#### What you are asked to do:
Only these lines are needed: the first line of the entries below through the line with "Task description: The", each returned exactly.

(Available records begins)

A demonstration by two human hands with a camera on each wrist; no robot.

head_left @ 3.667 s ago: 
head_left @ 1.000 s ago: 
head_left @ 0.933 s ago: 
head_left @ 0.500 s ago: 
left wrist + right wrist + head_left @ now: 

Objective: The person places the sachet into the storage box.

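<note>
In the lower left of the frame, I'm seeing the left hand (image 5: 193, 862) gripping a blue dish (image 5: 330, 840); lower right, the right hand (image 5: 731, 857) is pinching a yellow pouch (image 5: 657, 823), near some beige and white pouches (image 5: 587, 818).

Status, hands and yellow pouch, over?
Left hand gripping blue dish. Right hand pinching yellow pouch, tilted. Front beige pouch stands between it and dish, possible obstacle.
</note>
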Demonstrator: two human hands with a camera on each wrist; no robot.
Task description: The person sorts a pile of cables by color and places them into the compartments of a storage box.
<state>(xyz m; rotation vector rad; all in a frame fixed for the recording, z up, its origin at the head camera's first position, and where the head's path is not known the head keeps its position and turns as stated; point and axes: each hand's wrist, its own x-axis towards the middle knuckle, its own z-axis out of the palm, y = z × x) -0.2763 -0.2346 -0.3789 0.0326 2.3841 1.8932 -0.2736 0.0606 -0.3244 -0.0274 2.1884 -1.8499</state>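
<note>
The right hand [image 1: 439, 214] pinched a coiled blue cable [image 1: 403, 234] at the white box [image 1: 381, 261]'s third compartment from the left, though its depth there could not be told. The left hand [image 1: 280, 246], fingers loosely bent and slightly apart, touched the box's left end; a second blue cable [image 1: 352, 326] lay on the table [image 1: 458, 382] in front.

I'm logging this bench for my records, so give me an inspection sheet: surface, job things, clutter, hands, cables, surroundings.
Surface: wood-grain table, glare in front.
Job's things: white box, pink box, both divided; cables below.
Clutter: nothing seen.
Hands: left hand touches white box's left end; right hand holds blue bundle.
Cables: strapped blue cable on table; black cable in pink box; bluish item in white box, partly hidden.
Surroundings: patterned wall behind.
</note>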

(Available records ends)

#### Reply:
A demonstration by two human hands with a camera on each wrist; no robot.

head_left @ 3.667 s ago: 
head_left @ 1.000 s ago: 
head_left @ 0.933 s ago: 
head_left @ 0.500 s ago: 
left wrist + right wrist + head_left @ now: 

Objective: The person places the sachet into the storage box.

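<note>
In the lower left of the frame, I'm seeing the left hand (image 5: 193, 862) gripping a blue dish (image 5: 330, 840); lower right, the right hand (image 5: 731, 857) is pinching a yellow pouch (image 5: 657, 823), near some beige and white pouches (image 5: 587, 818).

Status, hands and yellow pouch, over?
Left hand gripping blue dish. Right hand pinching yellow pouch, tilted. Front beige pouch stands between it and dish, possible obstacle.
</note>
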Demonstrator: two human hands with a camera on each wrist; no robot.
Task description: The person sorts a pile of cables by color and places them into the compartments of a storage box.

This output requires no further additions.